Lo curioso es que su propuesta no habla de un mañana más o menos próximo, ni siquiera del presente, sino de un retrofuturo fantástico, aquel que abrazaran los modistos a mediados de los años sesenta en su particular carrera espacial. De ahí esa mujer lunar —”fuera de órbita”, dice ella—, definida por una silueta de líneas curvas. Una concienzuda investigación sobre cómo los maestros André Courrèges y Pierre Cardin diseñaron un porvenir que casi tocaron. Círculos trabajados en charol sobre paño, referencias a los trajes de astronauta, trajes de chaqueta de efecto op-art, maxivestidos con bordados de plumas según la mujer que, una vez, fue futurista. “He querido elaborar más las prendas, centrándome en recortar, bordar, volver a coser, mezclar texturas… Ha sido un reto”, concluye. María on The Moon (María en la Luna), titula la colección, ella, que no puede tener los pies más en el suelo.

A la estrategia del lo veo ahora, lo compro ahora (de la que también comenzó a participar desde ayer Pedro del Hierro, según adelantaba Nacho Aguayo, su director creativo de mujer) responde igualmente Roberto Verino en su vuelta a la moqueta oficial de Ifema. Con los colores de la isla de Lanzarote y la obra del pintor, escultor y arquitecto César Manrique como referencia, el gallego traza una colección mixta a la que no se le puede pedir más —originalidad, emoción, alma— de lo que da —utilidad—. Él, claro, ha venido aquí a vender.

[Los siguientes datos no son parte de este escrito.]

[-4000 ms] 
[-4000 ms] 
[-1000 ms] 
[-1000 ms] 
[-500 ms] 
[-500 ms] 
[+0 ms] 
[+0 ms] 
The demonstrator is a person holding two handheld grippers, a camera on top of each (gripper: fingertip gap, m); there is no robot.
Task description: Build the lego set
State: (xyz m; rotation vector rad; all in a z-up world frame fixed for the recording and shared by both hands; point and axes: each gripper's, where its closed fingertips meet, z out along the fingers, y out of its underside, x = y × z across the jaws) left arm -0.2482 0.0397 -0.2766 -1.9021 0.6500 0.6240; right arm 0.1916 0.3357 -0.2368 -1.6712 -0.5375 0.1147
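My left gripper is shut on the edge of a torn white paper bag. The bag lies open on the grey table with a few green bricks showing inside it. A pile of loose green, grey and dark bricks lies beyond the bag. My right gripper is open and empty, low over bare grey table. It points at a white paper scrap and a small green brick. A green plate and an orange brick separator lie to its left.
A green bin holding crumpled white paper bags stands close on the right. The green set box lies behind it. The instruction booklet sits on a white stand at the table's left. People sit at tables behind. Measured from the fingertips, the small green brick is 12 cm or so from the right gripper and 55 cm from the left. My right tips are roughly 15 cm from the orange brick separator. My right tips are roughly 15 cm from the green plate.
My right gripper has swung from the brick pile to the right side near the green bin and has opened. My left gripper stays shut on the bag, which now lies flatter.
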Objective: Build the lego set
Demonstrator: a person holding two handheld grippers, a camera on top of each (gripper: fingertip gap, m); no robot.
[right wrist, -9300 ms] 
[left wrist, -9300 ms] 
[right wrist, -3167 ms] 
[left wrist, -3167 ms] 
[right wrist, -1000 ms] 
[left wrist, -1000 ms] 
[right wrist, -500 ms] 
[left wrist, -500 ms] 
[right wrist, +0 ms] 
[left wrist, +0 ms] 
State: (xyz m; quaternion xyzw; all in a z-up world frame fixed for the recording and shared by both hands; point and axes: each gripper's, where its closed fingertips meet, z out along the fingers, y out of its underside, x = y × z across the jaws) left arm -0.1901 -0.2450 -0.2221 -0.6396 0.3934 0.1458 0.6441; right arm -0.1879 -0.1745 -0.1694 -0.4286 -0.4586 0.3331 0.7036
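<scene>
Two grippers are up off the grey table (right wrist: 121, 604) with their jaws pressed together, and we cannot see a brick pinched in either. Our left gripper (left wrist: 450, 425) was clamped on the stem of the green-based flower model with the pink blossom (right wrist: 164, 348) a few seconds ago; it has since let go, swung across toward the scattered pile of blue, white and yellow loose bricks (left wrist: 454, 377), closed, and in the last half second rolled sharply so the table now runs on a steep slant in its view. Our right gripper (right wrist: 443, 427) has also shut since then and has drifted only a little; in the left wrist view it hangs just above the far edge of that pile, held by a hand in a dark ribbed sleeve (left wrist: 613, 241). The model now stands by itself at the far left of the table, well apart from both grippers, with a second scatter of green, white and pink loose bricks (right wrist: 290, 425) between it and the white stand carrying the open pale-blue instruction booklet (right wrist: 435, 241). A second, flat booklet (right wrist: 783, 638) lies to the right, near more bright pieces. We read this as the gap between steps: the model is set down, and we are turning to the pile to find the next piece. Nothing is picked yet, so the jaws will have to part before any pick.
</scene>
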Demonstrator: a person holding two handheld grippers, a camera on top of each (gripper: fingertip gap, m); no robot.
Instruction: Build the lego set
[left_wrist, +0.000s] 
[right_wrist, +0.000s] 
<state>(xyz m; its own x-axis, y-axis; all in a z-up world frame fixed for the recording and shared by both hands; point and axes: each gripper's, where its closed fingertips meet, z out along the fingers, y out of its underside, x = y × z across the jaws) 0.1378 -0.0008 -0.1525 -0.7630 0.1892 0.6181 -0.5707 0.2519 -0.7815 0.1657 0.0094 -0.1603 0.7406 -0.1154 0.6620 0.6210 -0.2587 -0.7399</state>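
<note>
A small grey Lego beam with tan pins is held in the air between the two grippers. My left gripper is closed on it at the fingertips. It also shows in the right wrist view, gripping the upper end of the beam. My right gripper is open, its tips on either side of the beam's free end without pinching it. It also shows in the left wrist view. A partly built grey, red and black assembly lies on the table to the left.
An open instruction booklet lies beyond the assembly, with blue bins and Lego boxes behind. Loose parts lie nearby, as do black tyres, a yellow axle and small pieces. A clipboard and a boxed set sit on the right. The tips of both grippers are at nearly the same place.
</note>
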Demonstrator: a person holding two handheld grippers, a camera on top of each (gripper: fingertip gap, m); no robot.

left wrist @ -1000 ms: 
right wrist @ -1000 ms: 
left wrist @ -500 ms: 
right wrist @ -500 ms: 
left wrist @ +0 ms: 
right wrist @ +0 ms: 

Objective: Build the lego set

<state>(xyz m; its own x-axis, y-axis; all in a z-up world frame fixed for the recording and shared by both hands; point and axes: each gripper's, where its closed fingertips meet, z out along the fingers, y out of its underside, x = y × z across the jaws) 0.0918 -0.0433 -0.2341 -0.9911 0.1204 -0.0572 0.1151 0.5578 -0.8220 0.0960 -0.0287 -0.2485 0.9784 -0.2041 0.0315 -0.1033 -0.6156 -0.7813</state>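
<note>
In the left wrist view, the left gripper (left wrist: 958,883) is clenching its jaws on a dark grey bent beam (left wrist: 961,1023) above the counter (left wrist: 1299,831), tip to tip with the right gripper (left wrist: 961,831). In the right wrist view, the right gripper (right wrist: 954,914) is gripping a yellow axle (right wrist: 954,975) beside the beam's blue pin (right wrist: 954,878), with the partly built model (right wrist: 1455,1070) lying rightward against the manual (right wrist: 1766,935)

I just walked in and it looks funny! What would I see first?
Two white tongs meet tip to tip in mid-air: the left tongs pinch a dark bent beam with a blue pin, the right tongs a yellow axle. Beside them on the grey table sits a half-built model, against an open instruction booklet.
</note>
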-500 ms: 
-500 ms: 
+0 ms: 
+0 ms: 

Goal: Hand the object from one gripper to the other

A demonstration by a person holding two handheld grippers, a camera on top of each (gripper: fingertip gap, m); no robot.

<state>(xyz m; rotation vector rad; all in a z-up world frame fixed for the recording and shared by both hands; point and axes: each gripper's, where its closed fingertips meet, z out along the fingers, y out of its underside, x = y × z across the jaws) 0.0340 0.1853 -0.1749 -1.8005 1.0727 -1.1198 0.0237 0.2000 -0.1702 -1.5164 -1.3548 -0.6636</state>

Para lo lento, lo hecho despacito, tuvieron su tiempo Alvarno y Jorge Vázquez. El dúo franco-español, que de tan puntilloso suele rayar el haute-à-porter, quiso dotar de un nuevo movimiento, más fluido (y hasta frívolo) a sus creaciones, con juegos de proporciones lo mismo en suntuosos jacquards que en tejidos técnicos. El gallego se lanzó a la piscina del maximalismo, resucitando a las excesivas damas de la serie Dinastía, todas terciopelos, tafetas, rasos, cristales y tul plumeti.

Curioso, para el caso, que los más jóvenes apuesten también por la desaceleración. En la Real Casa de Correos de la Puerta del Sol ha habido, al fin, una catarsis de originalidad y creación. Leandro Cano, la manta del arte liada a la cabeza (y el jersey prendido de alfileres), demostró de nuevo su genio para la teatralidad ahondando en el vínculo entre tauromaquia y religión. “He pasado mucho tiempo estudiando esta relación y me he dado cuenta de que el toro es un dios en plaza, que hace lo que se le antoja con el torero… hasta que cambian las tornas…”, dice del concepto desarrollado en su colección. Su pulsión artesana se mezcla ahora con la tecnología de la impresión 3D.

Por su parte, Juan Vidal ha celebrado este jueves la historia de amor entre el artista Lester Gaba y su creación/obsesión, Cynthia, el primer maniquí atractivo. Los patrones despegados de cintura alta remiten a la sofisticación de los años treinta, inteligentemente puesta al día por detalles como las mezclas de algodón y nailon o unos bolsillos exteriores que conforman una silueta moderna. Con los tableados, las lazadas-armadura y aun los estampados retro cuentan una historia en tiempo real que no puede ser despachada con urgencia. “Me gusta el deseo de esperar”, afirma el tres veces ganador del Premio L’Oréal a la Mejor Colección. “No estoy en absoluto de acuerdo con el momento tan loco que estamos viviendo. Esta es una apuesta por la belleza y el clasicismo de una manera contemporánea, que creo que hoy es muy necesaria”.